◆ **Available data**:
□ □ □ □ □ □ □

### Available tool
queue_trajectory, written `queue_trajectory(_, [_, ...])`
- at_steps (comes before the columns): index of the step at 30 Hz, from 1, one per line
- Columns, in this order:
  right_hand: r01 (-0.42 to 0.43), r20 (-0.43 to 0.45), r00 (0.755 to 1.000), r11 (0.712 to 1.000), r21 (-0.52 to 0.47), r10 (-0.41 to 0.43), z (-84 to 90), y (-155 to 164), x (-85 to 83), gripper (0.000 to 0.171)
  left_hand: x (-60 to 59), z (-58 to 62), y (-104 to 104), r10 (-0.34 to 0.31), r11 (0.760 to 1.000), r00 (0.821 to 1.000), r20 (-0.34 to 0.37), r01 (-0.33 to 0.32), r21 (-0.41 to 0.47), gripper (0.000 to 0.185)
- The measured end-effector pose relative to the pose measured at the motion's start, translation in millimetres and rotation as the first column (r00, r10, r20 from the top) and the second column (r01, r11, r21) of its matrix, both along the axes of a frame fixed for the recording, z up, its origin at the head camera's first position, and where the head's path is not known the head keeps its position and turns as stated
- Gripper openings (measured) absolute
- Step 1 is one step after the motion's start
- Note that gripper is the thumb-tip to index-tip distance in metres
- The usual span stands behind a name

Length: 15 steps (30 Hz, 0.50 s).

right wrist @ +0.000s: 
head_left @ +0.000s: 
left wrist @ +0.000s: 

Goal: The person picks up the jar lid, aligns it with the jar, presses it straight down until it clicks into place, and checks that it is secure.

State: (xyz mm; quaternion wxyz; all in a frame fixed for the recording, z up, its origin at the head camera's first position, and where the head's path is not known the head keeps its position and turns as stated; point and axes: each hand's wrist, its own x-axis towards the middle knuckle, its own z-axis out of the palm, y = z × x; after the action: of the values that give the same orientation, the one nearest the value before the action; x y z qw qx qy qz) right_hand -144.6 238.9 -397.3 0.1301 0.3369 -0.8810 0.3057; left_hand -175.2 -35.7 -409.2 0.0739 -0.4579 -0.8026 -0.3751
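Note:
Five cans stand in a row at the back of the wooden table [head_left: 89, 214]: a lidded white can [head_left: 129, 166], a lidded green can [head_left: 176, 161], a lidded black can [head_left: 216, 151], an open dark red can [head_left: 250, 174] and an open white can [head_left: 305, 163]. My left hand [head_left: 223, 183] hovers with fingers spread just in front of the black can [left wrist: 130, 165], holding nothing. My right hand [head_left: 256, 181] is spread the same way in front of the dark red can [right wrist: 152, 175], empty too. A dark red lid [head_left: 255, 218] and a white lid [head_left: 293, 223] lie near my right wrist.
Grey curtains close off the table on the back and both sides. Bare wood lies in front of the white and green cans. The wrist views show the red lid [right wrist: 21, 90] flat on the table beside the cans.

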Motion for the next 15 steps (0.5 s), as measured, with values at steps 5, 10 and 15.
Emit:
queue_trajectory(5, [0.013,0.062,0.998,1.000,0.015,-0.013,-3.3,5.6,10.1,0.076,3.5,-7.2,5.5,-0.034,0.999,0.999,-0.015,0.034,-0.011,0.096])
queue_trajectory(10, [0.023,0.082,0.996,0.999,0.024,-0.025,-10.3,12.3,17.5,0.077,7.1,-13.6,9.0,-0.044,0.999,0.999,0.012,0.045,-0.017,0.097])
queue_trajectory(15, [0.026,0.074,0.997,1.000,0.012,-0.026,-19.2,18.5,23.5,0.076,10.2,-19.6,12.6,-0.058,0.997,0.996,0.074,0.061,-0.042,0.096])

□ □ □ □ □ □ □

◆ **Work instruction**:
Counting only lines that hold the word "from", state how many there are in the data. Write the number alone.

◆ **Exercise output**:
2